I've just done a clean local Linux installation of R 3.4.1 from source and all needed packages, but the aforementioned plots still look the same or, in this case, empty.

Interestingly, I also have R 3.3.1 installed (from a .deb package) on this machine and when I used it the script worked fine. I just tried it on a system wide installation of R 3.3.1 on a cluster and the the problematic plots are empty again.

Either the script is using a recent version of a package, which I just happen to have on my local installation, or the installation of R from source and the base package is missing something which the other R distributions have...

roblanf commented 7 years ago

hmmm. Sorry it's a pain, and that I don't have any good solutions. If you come across anything that might help out, let me know.

On 1 August 2017 at 01:13, Dino Jolic notifications@github.com wrote:

I've just did a clean local Linux installation of R 3.4.1 from source and all needed packages, but the aforementioned plots still look the same or, in this case, empty.
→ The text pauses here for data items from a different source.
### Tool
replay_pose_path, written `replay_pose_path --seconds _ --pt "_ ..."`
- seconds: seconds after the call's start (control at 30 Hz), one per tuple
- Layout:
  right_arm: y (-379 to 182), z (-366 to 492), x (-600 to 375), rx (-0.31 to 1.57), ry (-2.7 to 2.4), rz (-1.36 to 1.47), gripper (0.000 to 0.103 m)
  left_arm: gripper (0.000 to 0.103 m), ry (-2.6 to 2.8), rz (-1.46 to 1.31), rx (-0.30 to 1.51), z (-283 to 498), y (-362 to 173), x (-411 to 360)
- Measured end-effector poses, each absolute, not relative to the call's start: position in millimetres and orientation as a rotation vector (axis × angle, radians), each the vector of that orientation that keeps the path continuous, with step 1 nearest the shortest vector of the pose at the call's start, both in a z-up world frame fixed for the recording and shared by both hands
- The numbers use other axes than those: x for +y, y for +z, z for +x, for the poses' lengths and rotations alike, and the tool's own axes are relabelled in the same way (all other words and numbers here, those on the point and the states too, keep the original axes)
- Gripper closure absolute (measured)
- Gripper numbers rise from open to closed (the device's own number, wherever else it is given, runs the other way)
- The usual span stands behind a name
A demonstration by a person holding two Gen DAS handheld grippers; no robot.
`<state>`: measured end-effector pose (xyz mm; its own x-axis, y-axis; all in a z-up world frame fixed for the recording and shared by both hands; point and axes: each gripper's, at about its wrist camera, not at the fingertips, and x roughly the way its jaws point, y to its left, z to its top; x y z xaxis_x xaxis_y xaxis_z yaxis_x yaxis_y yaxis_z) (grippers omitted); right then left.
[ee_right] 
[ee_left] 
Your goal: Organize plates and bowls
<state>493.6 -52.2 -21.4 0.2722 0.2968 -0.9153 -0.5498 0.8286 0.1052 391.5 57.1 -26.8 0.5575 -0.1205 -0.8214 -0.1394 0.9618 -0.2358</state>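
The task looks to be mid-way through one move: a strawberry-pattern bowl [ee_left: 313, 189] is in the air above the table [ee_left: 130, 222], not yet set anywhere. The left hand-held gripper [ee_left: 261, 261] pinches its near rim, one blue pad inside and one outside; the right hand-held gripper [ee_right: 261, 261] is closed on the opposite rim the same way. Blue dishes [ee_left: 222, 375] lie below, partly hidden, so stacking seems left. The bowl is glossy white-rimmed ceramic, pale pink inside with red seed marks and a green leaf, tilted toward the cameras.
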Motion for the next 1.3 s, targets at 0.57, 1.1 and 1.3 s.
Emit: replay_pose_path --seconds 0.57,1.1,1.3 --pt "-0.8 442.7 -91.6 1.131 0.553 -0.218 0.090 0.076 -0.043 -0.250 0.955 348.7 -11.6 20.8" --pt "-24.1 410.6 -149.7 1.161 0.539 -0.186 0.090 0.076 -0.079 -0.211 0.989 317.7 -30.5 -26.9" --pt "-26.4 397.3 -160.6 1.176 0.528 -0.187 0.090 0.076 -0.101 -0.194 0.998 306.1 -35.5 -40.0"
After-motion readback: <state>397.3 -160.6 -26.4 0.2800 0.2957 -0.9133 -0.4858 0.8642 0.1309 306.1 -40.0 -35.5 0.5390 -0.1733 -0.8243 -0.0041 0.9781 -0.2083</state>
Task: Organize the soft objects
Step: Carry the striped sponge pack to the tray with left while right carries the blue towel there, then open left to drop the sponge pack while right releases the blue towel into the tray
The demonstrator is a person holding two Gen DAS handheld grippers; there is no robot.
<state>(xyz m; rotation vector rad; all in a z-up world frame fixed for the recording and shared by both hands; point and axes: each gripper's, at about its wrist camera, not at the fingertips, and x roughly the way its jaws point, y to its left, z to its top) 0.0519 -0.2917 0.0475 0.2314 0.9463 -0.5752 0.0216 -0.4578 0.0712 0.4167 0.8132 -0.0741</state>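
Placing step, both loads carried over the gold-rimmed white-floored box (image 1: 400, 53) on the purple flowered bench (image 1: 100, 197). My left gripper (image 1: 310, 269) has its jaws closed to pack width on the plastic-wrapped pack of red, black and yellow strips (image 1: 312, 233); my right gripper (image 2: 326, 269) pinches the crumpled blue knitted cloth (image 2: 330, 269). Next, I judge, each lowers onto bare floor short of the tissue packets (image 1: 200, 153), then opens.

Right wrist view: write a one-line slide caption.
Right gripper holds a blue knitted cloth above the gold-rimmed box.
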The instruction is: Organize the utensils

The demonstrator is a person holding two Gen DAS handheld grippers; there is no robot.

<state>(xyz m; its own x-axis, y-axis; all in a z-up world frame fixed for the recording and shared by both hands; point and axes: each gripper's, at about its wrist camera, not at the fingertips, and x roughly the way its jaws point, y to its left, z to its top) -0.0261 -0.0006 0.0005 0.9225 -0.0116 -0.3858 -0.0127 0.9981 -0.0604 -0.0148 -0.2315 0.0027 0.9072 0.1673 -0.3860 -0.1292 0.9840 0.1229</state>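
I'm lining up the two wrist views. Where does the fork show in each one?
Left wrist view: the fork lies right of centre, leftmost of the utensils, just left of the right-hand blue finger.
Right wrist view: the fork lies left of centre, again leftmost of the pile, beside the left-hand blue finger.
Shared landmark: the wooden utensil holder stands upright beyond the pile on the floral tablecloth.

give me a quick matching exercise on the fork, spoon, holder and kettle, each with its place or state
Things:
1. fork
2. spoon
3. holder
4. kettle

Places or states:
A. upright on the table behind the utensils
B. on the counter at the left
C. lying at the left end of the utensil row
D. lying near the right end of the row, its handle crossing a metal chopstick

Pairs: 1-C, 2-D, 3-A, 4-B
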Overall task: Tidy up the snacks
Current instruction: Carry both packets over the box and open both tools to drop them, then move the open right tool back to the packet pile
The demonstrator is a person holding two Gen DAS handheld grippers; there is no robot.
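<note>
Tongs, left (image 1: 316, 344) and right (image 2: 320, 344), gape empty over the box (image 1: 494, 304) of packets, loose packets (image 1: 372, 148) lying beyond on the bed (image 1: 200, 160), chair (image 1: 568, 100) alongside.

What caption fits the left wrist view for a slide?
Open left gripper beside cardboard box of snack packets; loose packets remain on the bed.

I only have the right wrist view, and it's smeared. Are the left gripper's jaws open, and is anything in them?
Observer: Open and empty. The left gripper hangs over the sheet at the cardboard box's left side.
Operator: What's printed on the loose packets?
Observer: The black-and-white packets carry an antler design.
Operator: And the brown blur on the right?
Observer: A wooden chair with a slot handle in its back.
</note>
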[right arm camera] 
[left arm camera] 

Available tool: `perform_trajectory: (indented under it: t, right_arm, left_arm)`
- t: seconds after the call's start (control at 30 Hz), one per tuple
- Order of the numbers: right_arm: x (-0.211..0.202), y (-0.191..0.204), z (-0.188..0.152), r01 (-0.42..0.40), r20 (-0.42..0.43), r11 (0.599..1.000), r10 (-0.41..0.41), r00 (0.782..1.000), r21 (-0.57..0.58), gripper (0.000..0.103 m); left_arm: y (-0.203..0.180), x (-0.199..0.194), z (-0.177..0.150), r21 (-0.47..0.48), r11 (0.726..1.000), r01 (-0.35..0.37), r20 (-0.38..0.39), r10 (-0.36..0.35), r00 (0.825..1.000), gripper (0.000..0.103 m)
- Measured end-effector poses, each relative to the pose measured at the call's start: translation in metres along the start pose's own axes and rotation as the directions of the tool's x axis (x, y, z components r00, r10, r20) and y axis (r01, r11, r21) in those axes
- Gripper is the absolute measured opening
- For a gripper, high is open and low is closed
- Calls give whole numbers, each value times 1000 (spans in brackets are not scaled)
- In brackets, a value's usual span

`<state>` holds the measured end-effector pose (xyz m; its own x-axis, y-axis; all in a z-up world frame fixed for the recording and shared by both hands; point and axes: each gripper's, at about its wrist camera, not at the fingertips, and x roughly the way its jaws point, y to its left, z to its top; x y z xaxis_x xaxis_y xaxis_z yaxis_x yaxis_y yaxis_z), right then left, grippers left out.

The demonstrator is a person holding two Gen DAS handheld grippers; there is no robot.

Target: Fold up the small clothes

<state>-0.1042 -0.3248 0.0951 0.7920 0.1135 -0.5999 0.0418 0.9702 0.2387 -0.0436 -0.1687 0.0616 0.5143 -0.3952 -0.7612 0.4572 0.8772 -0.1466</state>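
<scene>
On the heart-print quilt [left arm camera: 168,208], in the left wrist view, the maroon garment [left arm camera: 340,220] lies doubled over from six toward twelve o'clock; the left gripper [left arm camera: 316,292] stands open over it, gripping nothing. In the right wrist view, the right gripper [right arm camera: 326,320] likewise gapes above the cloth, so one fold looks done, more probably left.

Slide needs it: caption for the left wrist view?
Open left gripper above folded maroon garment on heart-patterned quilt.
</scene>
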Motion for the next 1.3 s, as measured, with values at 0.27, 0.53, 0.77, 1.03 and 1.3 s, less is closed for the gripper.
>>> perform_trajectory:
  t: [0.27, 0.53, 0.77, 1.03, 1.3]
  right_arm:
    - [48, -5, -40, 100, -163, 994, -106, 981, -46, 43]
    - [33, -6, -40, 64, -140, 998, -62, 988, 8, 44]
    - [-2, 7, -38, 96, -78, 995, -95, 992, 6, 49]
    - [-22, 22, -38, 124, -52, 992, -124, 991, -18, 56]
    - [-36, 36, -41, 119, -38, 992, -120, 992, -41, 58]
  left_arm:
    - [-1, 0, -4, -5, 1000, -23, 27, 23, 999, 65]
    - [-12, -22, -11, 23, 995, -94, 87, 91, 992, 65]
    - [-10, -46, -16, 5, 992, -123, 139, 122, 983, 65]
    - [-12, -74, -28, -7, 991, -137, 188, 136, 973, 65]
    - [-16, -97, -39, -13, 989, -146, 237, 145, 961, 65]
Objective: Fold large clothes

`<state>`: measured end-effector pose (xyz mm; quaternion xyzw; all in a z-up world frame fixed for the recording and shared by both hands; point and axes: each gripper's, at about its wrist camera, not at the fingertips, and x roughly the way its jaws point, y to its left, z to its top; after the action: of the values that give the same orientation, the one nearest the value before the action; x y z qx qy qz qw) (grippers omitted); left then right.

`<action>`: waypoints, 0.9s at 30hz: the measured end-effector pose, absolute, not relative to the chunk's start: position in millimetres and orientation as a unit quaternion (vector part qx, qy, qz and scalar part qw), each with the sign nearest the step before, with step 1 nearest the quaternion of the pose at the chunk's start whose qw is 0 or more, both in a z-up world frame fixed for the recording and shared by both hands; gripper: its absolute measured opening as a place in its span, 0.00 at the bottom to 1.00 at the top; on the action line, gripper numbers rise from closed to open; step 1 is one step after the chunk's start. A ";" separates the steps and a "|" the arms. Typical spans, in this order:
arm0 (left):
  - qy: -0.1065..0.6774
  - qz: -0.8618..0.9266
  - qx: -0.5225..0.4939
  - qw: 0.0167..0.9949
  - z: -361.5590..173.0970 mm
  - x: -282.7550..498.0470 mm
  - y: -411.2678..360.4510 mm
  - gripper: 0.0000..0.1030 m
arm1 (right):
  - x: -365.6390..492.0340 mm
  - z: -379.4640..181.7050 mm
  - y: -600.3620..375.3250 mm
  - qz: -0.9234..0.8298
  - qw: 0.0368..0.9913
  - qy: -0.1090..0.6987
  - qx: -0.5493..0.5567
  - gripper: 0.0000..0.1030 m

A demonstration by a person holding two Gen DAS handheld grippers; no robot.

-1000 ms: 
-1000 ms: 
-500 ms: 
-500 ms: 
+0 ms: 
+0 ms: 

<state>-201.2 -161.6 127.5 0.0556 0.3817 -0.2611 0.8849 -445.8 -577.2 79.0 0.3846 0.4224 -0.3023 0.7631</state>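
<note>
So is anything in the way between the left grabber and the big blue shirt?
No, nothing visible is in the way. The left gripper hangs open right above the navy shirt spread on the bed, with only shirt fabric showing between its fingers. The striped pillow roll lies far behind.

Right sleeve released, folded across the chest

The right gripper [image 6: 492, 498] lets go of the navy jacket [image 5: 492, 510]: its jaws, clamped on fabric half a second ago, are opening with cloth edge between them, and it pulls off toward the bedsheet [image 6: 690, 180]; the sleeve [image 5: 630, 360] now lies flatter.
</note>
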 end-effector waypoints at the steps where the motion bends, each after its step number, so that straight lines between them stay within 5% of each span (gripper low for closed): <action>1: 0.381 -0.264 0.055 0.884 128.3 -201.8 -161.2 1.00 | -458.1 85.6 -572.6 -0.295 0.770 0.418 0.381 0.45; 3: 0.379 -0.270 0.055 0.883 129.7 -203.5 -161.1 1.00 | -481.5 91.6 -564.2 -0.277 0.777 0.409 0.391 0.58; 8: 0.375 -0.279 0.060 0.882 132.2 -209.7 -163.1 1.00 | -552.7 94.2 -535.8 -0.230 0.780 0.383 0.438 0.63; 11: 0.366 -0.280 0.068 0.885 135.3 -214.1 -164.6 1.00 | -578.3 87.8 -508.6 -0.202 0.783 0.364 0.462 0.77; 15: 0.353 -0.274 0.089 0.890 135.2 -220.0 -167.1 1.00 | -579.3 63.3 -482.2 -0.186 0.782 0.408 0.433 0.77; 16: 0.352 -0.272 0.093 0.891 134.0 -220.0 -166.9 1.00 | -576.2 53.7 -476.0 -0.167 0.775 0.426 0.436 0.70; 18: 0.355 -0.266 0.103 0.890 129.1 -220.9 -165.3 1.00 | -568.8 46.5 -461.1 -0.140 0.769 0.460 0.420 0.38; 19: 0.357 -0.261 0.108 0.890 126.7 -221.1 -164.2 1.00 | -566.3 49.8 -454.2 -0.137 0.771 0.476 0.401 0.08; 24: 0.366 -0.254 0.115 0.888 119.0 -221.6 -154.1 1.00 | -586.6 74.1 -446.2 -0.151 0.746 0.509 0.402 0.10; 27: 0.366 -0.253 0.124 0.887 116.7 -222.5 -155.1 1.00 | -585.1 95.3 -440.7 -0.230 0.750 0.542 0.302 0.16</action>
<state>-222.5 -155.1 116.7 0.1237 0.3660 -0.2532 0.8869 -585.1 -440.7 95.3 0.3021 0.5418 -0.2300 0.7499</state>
Interestingly, I also have R 3.3.1 installed (from a .deb package) on this machine and when I used it the script worked fine. I just tried it on a system wide installation of R 3.3.1 on a cluster and the the problematic plots are empty again.

Either the script is using a recent version of a package, which I just happen to have on my local installation, or the installation of R from source and the base package is missing something...

— You are receiving this because you commented. Reply to this email directly, view it on GitHub https://github.com/roblanf/minion_qc/issues/8#issuecomment-319097843, or mute the thread https://github.com/notifications/unsubscribe-auth/AA2pE1nft1mvdS3kO6WaXPH6CTBLf41kks5sTe8WgaJpZM4OUE3e .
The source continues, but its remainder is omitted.